CAREER: Ubiquitous Distributed Knowledge Discovery from Heterogeneous Data

Project Award Number
National Science Foundation CAREER Grant IIS-0093353

Principal Investigator
Hillol Kargupta
Department of Computer Science and Electrical Engineering
University of Maryland, Baltimore County
1000 Hilltop Circle, Baltimore,  MD 21250
Voice : 410-455-3092, Fax : 410-455-3969
Email: hillol@cs.umbc.edu
PI URL: http://www.cs.umbc.edu/~hillol

Keywords
Ubiquitous data mining, Distributed data mining

Project Summary
Data mining deals with the problem of extracting interesting associations, classifiers, clusters, and other patterns from data by paying careful attention to computing, communication, and human-computer interaction issues. The emergence of network-based computing environments has introduced a new important dimension to this problem--distributed sources of data and computing. The Internet, corporate intranets, peer-to-peer networks, sensor-networks, and scientific data grids (e.g. network of virtual observatories) support this observation. The advent of laptops, palmtops, handhelds, wearable computers, and embedded devices is also making ubiquitous access to large quantity of distributed data a reality. Advanced analysis of distributed data for extracting useful knowledge is the next natural step in the increasingly connected world of ubiquitous computing.
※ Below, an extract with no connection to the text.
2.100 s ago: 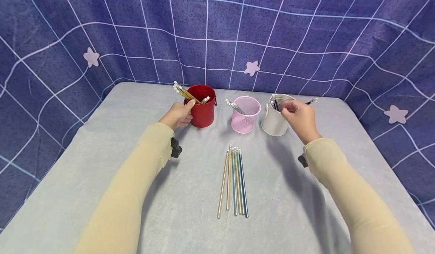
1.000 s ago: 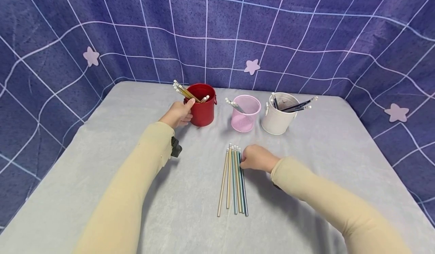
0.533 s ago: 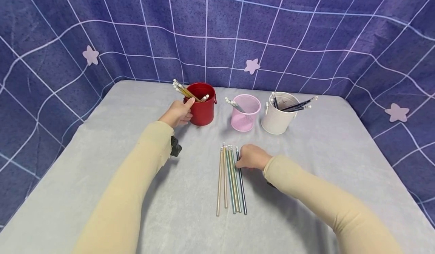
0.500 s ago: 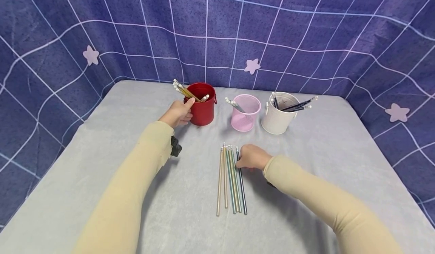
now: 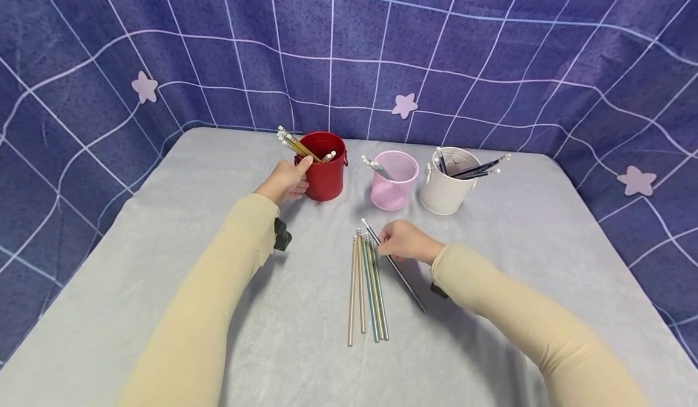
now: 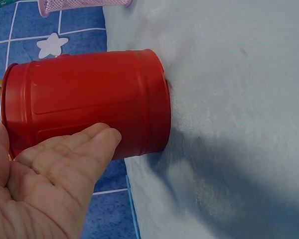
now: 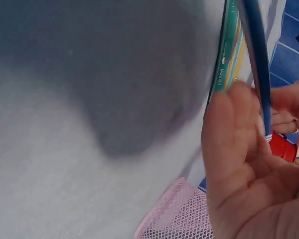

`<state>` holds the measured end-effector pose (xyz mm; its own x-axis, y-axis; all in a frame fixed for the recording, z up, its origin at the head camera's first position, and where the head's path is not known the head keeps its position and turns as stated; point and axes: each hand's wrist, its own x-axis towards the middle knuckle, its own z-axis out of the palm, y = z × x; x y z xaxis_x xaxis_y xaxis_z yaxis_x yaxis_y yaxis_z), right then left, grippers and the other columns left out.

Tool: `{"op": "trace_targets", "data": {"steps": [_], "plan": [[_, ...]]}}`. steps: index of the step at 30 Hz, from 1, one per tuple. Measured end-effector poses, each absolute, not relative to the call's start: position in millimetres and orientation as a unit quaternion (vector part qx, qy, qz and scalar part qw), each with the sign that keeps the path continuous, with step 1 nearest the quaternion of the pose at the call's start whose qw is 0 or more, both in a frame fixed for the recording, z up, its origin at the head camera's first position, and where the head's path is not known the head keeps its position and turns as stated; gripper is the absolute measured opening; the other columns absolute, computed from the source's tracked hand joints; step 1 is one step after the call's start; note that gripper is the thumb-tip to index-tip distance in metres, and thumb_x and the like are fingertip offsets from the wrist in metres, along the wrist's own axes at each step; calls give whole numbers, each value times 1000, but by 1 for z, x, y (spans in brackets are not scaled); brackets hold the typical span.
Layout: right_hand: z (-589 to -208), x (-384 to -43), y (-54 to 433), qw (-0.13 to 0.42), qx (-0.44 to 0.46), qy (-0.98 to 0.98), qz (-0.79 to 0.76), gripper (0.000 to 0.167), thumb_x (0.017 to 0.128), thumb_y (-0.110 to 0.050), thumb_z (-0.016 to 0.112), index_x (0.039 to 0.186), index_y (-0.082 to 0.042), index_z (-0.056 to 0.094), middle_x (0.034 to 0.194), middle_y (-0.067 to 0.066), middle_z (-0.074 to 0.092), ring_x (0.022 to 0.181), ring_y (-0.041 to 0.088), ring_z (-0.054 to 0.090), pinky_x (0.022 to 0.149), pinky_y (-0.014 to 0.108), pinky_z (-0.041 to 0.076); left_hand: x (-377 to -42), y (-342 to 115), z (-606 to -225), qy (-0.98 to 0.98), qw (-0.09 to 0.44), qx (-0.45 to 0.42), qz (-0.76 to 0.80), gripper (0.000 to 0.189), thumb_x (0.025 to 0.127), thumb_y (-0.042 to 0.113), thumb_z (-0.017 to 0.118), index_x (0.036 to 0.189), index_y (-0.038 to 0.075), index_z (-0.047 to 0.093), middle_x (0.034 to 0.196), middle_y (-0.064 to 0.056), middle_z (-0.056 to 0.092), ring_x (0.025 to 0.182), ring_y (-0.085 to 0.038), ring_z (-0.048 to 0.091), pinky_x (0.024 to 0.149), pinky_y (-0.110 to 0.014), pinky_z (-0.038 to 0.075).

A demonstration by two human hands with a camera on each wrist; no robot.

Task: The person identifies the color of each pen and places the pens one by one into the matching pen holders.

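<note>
My right hand (image 5: 406, 241) pinches a dark blue pencil (image 5: 406, 284) between thumb and fingers. Its white eraser end tilts up to the left, beside the row of pencils (image 5: 366, 289) in gold and teal lying on the cloth. In the right wrist view the held pencil (image 7: 256, 55) runs between thumb and fingertips. My left hand (image 5: 288, 180) grips a red bucket (image 5: 326, 180), thumb over the rim and fingers along the outer wall. Several gold pencils (image 5: 297, 146) lean out of that bucket. The left wrist view shows the fingers (image 6: 74, 159) against the bucket's side.
A pink mesh cup (image 5: 391, 195) holding several silvery pencils (image 5: 376, 166) stands right of the red bucket. Beside it, a white bucket (image 5: 443, 196) carries several dark pencils (image 5: 474, 171). Behind the grey cloth-covered table (image 5: 218, 334) hangs a blue gridded curtain (image 5: 349, 43).
My right hand has come from the white bucket to the pencil row, separated the dark blue pencil from the others and tilted it up, eraser end leftward. The left hand stays at the red bucket.
</note>
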<state>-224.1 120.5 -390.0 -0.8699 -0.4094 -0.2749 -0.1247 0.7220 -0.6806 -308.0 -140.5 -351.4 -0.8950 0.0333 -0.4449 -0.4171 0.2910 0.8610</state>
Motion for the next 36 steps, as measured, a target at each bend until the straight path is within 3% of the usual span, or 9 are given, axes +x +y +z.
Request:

Conventional off-the-shelf commercial data mining systems are designed to work as a centralized vertical application on top of a data warehouse-like architecture. The multi-organizational environments involved in typical applications considered here are by no means centralized. Since the data is likely to be voluminous, central collection of the data, followed by a centralized data mining process, may not scale up in large ubiquitous applications. Moreover, data centralization often demands heavy data communication, causes high response time, and opens up the possibility of security breach. Many applications deal with proprietary, privacy sensitive data, which does not permit moving raw data from different parties to a single central location for mining. Therefore, we need data mining algorithms and systems that work in an inherently distributed fashion----capable of performing local analysis at different sites and then combining the local models for generating a global perspective, if necessary.

The field of distributed data mining (DDM) [Kargupta & Chan 2000, Park & Kargupta, 2002] deals with this problem of analyzing data from such distributed sources without necessarily downloading all the data to a single site. DDM algorithms work by paying careful attention to the distributed data storage, communication bandwidth, computing resources, and human factors.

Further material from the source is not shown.